Hello. I need help with charging a capacitor bank I have. It consists of 10 capacitors: 4 4700uf capacitors and 6 6800uf capacitors. All are wired in parallel. I have been charging them with 110AC rectified to DC. The only problem is that whenever I flip the switch to start charging, it trips our shop's 20A breaker and you have to flip it back to start charging again. It trips our breaker every time and dims the lights making my dad angry. So I need some tips on what wattage resistor i need to use to keep from tripping the breaker. I experimented with a 10W resistor and that was way too much resistance. I am not allowed to experiment anymore until someone credible can tell me what to do. Thanks for your help.



7 years ago

Well, using ohm's law we can see that 110V/20A = 5.5ohms. So, your capacitor bank must have a total resistance that is less than 5.5 ohms. Your resistor should probably be in the 5-10 ohm range. But be aware, it will drop between 100 and 200W.

So, where do you get a low resistance, high wattage resistor? A light bulb, of course! Wire up one or two 100W light bulbs in series with your capacitor bank, and it should charge up without blowing the breaker.

...except the cold resistance is an order of magnitude lower than the hot.....

Suggestion for a low resistance high wattage resistor....Electronics Goldmine, or Allelectrionics.

Either buy them individually or get the Alelectrionic's Genormous surprise box....they normally have a few in there (but that is a bit of a hit or miss thing).

Many of the ceramic "block" style resistors are on orders of 10 ohms or lower (some as low as .005 ohms).


7 years ago

As jeff-o says, lightbulbs are easily available high-wattage low value resistors. Helpfully, as your supply voltage is roughly 100, a 100W lightbulb will (under normal circumstances) pass 1A. If you want your capacitors to start charging at 1A, wire a 100W lightbulb in series with the bank. I assume you are using a bridge rectifier, so wire the bulb in series with the AC supply to the rectifier.  If you want to charge at 2A or 3A, use two or three bulbs, wired in parallel with each other, all wired in series to the rectifier.

You could alternatively go below 1A by using several bulbs in series, but at this point the bulbs aren't seeing the entire supply voltage so working out their resistance is harder (bulbs have lower resistance when underpowered due to running at a lower temperature).


Reply 7 years ago

Incidentally, with a 100W lightbulb in series, your time constant is around 6.5 seconds so the bank should be mostly charged within a minute. You can double check this calculation with a calculator like the one at http://hyperphysics.phy-astr.gsu.edu/hbase/electric/capdis.html and plugging in the relevant numbers.

BTW you do know that working with this much capacitance can possibly KILL YOU! (or at best give you temporary Tourretts Syndrome)
There was a Navy technician who thought of the bright idea to test his own body's resistance. He used a standard Ohm meter powered with a 9v battery. Desiring to get the best connection possible he clamped down on the leads with both of his thumbs. This resulted in his breaking the skin with the probes & allowed the 9v battery to connect through his blood stream across his heart muscle. This caused the heart to go into defibulation & he died. BE CAREFUL OUT THERE!

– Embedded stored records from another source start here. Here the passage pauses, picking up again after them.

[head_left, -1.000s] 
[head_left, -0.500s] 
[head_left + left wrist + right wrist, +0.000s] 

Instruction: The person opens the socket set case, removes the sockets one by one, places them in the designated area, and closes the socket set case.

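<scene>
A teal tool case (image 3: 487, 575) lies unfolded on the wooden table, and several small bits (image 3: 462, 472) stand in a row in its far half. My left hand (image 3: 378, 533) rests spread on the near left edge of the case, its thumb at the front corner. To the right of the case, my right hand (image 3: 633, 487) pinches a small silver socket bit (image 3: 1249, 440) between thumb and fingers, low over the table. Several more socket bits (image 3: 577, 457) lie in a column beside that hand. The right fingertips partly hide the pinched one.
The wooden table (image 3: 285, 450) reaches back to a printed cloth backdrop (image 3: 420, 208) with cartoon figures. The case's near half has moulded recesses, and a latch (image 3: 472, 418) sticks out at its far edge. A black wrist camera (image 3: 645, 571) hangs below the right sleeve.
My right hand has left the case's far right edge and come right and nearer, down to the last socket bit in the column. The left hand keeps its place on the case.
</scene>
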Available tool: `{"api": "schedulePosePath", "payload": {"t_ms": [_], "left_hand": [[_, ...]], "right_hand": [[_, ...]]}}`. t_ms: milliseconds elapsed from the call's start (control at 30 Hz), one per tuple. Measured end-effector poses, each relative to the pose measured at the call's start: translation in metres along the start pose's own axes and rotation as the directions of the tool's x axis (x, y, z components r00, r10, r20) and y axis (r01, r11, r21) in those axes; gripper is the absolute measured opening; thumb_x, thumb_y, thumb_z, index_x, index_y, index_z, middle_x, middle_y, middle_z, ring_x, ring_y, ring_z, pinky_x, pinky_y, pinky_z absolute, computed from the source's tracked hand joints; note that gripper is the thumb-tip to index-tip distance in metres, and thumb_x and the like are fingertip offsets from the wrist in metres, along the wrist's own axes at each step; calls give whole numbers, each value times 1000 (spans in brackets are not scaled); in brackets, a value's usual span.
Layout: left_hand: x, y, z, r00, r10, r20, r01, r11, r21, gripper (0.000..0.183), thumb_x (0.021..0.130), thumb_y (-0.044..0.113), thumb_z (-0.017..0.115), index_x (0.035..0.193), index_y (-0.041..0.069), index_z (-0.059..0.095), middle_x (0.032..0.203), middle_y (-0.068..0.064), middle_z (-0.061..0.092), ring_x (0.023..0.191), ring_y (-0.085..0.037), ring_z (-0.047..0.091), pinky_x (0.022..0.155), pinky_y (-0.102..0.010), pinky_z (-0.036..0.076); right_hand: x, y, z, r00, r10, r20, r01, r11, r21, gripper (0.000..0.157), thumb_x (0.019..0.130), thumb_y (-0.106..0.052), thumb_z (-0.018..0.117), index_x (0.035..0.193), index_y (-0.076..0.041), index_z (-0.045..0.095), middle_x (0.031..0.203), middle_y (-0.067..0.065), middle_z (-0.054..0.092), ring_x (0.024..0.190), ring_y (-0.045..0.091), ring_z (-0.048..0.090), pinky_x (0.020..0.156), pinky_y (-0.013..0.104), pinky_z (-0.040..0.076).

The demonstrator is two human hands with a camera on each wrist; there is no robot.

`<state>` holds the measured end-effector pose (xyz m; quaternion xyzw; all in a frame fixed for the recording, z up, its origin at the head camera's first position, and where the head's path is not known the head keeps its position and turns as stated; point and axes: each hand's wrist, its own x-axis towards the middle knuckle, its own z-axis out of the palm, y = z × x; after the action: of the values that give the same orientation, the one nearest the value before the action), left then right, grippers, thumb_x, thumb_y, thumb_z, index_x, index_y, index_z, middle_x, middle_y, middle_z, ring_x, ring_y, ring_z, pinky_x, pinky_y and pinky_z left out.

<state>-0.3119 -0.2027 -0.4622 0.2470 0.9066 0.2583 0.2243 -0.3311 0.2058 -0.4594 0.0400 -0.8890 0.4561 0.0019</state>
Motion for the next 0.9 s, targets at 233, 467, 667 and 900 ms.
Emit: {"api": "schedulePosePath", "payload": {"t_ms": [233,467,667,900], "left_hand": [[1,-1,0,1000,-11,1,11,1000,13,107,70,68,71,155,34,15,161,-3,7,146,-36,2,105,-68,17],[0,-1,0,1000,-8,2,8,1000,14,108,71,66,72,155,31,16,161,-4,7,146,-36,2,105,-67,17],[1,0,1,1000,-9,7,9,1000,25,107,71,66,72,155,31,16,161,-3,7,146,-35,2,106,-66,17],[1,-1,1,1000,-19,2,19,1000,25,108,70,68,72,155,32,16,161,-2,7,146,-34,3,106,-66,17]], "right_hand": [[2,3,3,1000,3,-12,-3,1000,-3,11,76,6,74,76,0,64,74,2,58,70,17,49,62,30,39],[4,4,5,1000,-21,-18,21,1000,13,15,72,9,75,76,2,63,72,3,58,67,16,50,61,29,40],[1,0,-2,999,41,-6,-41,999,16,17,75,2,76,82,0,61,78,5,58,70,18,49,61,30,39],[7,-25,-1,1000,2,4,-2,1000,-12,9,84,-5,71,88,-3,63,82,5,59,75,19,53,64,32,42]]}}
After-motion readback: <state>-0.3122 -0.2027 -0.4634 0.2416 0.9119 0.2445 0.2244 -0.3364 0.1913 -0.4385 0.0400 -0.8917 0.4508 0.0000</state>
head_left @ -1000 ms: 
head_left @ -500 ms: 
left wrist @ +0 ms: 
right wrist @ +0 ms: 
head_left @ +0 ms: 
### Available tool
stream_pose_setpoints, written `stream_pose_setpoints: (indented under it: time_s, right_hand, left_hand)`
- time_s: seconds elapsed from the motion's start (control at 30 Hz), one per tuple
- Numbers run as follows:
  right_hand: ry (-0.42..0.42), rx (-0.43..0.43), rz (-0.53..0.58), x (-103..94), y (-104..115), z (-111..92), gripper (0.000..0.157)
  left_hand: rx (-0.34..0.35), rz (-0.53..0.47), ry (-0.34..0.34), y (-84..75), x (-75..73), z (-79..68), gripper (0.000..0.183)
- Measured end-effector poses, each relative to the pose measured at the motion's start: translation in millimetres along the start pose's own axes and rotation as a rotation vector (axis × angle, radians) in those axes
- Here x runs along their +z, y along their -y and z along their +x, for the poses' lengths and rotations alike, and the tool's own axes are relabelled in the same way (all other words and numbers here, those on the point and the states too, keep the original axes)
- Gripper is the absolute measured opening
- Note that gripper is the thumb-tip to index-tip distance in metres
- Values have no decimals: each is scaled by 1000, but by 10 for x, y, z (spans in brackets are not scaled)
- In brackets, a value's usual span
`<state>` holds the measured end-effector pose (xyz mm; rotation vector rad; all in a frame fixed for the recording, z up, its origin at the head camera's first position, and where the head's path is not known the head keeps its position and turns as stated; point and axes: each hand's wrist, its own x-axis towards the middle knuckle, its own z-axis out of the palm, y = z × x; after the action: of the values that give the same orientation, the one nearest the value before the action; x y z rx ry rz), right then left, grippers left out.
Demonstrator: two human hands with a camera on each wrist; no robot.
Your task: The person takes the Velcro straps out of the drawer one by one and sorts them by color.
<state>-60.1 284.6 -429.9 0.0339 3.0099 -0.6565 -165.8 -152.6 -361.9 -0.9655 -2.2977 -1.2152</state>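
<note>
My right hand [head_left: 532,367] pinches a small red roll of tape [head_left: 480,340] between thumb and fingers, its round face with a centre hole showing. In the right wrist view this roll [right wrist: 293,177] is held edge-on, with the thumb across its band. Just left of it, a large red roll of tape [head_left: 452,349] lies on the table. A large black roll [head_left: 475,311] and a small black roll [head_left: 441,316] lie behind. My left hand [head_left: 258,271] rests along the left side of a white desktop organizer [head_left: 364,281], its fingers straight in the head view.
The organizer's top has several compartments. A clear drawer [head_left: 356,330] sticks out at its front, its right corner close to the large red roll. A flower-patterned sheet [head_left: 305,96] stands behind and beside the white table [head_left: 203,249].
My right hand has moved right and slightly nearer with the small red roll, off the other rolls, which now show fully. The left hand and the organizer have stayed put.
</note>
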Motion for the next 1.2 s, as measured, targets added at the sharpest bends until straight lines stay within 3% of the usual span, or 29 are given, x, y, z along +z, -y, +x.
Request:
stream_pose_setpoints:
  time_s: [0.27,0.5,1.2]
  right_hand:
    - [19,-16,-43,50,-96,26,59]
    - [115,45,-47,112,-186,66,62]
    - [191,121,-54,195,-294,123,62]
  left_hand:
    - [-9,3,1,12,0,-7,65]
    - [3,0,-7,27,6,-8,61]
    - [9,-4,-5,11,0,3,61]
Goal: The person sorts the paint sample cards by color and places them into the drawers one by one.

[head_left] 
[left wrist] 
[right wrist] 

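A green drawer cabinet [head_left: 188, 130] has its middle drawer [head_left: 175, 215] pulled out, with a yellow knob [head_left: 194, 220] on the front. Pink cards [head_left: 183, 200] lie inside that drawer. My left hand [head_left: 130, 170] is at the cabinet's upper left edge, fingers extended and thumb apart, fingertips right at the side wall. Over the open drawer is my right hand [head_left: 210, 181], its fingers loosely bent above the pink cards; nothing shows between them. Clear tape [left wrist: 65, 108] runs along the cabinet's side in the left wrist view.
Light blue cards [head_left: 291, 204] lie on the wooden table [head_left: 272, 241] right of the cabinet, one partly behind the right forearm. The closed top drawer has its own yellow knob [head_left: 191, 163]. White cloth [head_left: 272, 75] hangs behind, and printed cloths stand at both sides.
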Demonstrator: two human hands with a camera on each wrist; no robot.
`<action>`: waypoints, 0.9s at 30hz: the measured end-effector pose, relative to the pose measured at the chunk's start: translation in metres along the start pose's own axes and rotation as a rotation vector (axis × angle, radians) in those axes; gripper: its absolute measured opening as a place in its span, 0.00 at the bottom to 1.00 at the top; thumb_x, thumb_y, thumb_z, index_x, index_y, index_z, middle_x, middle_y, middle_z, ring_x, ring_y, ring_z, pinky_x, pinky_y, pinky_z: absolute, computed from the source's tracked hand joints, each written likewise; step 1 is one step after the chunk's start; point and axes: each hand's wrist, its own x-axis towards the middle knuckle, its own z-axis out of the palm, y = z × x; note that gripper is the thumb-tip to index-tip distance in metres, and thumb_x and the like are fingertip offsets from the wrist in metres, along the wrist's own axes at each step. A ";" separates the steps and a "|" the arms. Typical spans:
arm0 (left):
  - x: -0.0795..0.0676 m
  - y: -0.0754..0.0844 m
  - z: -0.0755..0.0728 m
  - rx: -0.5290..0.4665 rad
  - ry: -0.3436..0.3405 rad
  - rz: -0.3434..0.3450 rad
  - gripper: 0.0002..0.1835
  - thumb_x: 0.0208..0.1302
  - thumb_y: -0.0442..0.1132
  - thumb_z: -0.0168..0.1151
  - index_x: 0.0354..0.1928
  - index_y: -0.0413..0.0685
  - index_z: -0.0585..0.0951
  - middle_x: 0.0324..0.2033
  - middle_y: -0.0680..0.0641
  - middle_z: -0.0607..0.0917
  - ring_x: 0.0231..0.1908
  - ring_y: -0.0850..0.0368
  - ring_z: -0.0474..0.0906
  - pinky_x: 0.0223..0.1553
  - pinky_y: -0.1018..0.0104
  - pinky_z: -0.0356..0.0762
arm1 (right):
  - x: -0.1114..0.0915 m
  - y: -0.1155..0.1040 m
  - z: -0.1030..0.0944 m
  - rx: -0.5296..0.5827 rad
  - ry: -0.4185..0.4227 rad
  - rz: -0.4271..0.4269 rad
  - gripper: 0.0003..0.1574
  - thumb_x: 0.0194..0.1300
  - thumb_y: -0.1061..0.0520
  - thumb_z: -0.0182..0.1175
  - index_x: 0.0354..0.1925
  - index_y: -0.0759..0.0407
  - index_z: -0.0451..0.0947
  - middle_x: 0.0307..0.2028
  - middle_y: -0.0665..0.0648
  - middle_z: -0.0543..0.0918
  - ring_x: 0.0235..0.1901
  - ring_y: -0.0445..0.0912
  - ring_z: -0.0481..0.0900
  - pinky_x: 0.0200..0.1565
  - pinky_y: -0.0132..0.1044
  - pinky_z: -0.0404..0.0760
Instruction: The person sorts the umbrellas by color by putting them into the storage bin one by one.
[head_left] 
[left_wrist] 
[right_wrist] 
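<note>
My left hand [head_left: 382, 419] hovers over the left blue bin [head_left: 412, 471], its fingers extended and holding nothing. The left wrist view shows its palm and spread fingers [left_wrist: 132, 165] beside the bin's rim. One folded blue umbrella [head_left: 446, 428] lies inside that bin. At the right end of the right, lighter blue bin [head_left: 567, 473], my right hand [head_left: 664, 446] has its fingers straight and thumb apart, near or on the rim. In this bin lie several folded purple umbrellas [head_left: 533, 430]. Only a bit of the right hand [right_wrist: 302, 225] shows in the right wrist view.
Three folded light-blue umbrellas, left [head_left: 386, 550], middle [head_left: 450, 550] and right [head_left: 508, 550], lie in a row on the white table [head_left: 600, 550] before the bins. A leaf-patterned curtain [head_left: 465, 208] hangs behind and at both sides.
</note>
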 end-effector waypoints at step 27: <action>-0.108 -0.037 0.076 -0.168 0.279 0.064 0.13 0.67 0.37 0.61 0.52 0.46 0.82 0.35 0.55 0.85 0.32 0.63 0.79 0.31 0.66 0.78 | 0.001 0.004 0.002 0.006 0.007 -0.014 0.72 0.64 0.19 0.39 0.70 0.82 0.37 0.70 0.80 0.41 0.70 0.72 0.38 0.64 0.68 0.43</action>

.  I have serious doubts about a 9V "transistor"/PP3 battery (or any other 9VDC source) being to kill someone in that manner. If you use 1K ohms as the resistance of a human from hand to hand (on the low side, even for punctured skin), that's only 9mA. DC usually takes at least 250mA to kill someone (unless you run wires straight to the heart).
.  Some electrocution info at http://en.wikipedia.org/wiki/Electric_shock.

I am NOT an Electrical engineer, just an Electronic Technician. My degree is 10 years old & I haven't worked in designing systems ever. So, I don't think I qualify to meet your dad's definition as credible. Disclaimer said; this question intrigues me & I wish to talk through the details & see if this can help to understand a solution.. What I remember from my education is: Capacitors take an in rush of current (# of electrons, AKA Amps) to charge them. You are obviously exceeding 20 amps & the breaker trips. Once they are partially charged with the initial attempt then they take less current to fill them to capacity. So that is why they don't trip the breaker on the second switching attempt. I understand your attempt is to define the needed rating for a "current limiting resistor" Your aim is to slow down the flow of electrons so it will take longer to charge the capacitors.
What was your result of adding the 10 W resistor? Did it take too long to fill the capacitors or simply blow the resistor?
This is the same as adding a 10 W light bulb on the positive side of the capacitors. Intuitively I think this would burn out the resistor because those capacitors are still hungry for the charge. They would still suck those electrons through the resistor. It might have been too little resistance. Maybe adding a big resistor would slow down the electrons. An example of a big honking resistor would be a hair dryer or heater coil. But that would take an in-rush of current as well.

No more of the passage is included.